▸ Task requirements
Some lines in the entries contain the word "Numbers". Copy all of them.

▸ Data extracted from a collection
-- Opening Marker --

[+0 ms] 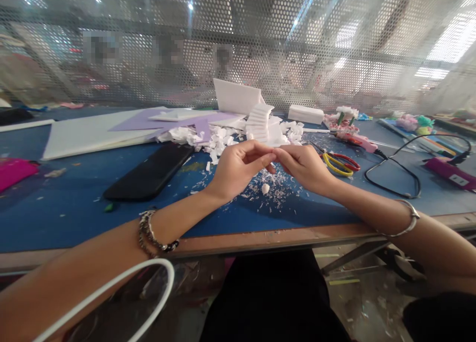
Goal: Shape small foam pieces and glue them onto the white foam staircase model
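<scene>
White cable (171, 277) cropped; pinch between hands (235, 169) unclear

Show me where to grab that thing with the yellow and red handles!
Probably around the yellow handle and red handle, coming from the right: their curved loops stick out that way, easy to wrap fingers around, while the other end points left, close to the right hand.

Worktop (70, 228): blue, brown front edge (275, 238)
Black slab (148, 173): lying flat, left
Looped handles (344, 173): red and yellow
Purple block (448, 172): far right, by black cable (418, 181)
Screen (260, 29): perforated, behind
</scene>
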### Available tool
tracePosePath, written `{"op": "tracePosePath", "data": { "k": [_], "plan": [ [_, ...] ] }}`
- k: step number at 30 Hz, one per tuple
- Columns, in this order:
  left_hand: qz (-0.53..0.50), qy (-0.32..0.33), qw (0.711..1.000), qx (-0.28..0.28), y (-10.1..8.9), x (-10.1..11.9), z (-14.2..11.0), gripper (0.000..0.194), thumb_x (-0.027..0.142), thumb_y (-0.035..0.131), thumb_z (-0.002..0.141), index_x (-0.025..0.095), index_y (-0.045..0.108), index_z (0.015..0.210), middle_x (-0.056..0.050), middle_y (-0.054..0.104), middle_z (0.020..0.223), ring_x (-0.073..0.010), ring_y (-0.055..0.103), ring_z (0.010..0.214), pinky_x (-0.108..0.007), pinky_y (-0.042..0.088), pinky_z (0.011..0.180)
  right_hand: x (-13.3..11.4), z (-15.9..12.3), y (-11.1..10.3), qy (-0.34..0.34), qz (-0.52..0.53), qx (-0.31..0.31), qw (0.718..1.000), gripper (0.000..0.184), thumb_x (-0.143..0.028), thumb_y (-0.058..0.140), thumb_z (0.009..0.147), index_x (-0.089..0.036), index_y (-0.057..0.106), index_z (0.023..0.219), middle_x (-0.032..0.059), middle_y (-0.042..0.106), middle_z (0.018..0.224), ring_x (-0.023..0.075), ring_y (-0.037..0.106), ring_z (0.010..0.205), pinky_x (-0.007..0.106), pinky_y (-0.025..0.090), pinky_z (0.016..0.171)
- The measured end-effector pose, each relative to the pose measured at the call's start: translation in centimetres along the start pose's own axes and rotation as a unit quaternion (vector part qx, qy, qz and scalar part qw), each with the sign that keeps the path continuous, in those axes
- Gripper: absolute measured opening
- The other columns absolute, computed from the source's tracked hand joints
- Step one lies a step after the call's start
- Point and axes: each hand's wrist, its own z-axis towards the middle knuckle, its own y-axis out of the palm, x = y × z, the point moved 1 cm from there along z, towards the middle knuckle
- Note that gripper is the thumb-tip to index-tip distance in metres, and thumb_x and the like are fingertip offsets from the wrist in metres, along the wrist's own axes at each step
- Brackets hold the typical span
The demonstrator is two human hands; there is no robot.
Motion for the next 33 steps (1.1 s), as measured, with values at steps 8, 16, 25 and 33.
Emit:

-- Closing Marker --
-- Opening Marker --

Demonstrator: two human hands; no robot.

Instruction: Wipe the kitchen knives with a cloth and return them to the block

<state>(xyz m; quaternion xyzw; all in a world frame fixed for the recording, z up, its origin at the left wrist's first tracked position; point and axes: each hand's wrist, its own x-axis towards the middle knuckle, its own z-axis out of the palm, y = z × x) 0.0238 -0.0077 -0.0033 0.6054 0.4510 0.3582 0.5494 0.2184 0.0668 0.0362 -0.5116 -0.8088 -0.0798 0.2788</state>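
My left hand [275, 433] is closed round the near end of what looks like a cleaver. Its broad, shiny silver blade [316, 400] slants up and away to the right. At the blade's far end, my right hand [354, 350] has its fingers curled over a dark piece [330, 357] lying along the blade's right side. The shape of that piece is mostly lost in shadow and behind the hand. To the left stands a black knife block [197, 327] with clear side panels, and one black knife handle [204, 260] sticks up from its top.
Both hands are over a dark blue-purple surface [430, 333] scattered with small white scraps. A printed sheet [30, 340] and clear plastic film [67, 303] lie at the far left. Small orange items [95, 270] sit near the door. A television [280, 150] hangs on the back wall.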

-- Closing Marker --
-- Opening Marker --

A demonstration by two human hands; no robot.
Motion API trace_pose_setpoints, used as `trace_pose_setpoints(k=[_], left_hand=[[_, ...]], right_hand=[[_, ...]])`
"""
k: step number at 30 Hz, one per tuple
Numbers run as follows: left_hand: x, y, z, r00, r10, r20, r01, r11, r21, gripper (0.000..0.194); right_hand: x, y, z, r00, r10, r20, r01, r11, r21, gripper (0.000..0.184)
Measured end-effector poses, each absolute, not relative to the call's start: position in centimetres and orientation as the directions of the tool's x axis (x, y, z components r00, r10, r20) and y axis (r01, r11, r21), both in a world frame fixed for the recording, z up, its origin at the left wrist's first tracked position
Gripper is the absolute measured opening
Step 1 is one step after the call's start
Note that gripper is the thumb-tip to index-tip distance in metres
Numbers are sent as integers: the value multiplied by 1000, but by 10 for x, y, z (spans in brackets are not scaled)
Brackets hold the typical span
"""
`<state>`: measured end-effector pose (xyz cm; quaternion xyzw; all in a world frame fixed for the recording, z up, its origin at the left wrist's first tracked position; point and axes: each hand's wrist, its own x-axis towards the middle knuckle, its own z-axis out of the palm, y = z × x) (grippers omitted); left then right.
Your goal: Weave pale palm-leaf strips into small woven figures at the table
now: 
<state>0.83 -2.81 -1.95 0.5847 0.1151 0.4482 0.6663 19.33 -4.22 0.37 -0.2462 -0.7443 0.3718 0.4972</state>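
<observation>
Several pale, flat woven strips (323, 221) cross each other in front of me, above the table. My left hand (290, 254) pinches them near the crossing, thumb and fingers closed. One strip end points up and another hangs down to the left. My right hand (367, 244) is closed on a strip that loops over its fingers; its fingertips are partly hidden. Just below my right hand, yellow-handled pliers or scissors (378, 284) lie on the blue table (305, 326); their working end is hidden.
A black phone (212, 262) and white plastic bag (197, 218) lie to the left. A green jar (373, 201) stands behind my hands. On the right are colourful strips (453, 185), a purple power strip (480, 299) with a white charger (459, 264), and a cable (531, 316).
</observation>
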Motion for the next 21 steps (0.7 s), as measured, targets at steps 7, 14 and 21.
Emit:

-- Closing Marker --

▸ Result of this exercise
Numbers run as follows: left_hand: x, y, z, r00, r10, r20, r01, r11, r21, gripper (0.000..0.194); right_hand: x, y, z, r00, r10, r20, r01, r11, r21, gripper (0.000..0.184)
Numbers are sent as integers: the value multiplied by 1000, but by 10 for x, y, z (spans in brackets are not scaled)

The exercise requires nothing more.